A tree survey is a common undertaking used to gather data and help property owners, developers and municipalities make informed decisions about their trees. Meanwhile, a geospatial database can store and query valuable information about objects such as roadways, utilities or natural features and pinpoints their exact geographic locations.
Halff brought the two together in a unique project for the City of Austin’s Public Works Department.
The City set out to conduct a comprehensive inventory and analysis of trees within the public right of way. The efforts are intended to help the City better understand the urban forest and provide a framework for more proactive management of its green infrastructure assets. While identifying what trees (and their conditions) are within the City’s management purview is a primary goal, a second purpose for the project is to implement the database as a fully digital geospatial asset management tool when making management decisions about those trees.
Nearly 16,000 Photos Captured in First ZIP Code
The 78702 ZIP code on the east side of I-35 in central Austin was identified as the best location to begin this pilot project because the area has undergone substantial redevelopment over the last two decades. Infrastructure improvement projects, which include significant landscaping efforts and tree plantings, have left City staff wanting to catalog those efforts so they know where plantings were successful and where they were not, as well as identify areas where further planting efforts are needed and/or appropriate.
The Halff team, working with four subconsultants, inventoried 7,604 trees in the 78702 ZIP code and has reported the pilot phase findings.

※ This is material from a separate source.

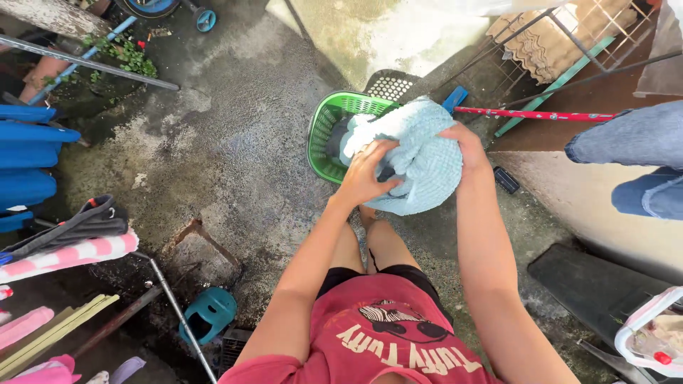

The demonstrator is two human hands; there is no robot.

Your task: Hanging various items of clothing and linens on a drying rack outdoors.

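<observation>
Towel [420, 160] (light blue, bunched) gripped by left hand [366, 174] and right hand [466, 146]; green basket [324, 135] just beyond them, red pole [533, 114] past the right

A teal stool [207, 313] stands on wet concrete. Jeans [635, 165] hang right; a red-handled broom [533, 114] lies beyond.

I see a pale blue towel [420, 160] with a nubby weave, bunched above a bright green basket [321, 135] with a lattice wall. My shirt [388, 341] is red with cream lettering and a zebra-striped print. Far right lies a red pole [533, 114]; near left, a pink-and-white striped cloth [67, 256] and a teal stool [208, 313]. The floor [235, 142] is mottled grey.
</observation>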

The public right of way in that zone included 137 species of trees, but has dense populations of crape myrtles, sugar hackberries and pecan trees.

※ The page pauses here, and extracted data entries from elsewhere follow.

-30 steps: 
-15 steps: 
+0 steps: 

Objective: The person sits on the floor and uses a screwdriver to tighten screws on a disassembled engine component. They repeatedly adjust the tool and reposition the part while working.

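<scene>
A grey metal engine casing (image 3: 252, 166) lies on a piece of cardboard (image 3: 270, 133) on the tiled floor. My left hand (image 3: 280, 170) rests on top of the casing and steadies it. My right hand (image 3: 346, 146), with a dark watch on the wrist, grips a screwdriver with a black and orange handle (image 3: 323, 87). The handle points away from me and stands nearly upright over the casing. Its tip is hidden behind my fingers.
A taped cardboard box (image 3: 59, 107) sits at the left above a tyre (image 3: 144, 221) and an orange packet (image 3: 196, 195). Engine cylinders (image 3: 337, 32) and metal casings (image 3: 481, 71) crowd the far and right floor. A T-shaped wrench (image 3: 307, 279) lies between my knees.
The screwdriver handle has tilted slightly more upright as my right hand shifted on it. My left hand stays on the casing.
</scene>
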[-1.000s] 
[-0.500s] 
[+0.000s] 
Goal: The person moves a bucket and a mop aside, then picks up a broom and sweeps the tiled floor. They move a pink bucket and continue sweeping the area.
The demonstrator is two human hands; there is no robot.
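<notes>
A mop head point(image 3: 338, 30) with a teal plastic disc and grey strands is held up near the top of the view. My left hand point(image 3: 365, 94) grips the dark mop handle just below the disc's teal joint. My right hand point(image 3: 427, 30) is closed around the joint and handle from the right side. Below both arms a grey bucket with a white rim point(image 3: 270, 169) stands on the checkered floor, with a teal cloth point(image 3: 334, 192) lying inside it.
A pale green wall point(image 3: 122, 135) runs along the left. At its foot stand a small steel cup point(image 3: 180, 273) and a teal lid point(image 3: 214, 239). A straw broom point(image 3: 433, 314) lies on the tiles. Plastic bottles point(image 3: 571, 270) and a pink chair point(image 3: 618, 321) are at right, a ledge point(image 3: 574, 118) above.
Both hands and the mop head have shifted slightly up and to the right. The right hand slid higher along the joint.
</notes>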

Two teams of two spent roughly six weeks gathering the data and taking 15,919 photographs. The project scope was to take at least two photos of each tree surveyed—one of the overall tree form and one leaf/bark photo to assist with QA/QC and identification of the species. More photos were taken in cases where specific conditional issues were found.
The teams encountered 149 dead trees or stumps, which is important data as well. The urban forest management plan goal is to increase the canopy within Austin. This data shows the City where there are opportunities to replace the stumps with living trees.
City staff is also interested in three potential disease or pest threats: oak wilt, emerald ash borer and Dutch elm disease. This project identifies areas where clusters of trees are susceptible to any of the threats, allowing the City to monitor and perform preventive maintenance.
Following data collection, two weeks of QA/QC were led by Halff’s certified arborists. They also assisted with data collection training before the project began.
Expanded Data Used for Ecosystem Analysis
A project tracking dashboard was developed and deployed through ArcGIS Companion, allowing Halff and City staff to review inventory data in real time and evaluate statistics during the initial phase. An analysis of the vegetation structure, function and value was also performed using an ecosystem service analysis tool. Having that information, too, will promote more knowledgeable management decisions.
As inventory is updated, refined calculations can be made of value per tree, plus value for the overall right of way or forest in terms of structural dollar values, carbon sequestration, pollution removal and stormwater attenuation associated with the trees.
Halff is scoping the next phase of the project, which will include inventory of trees in four ZIP codes on the west side of I-35.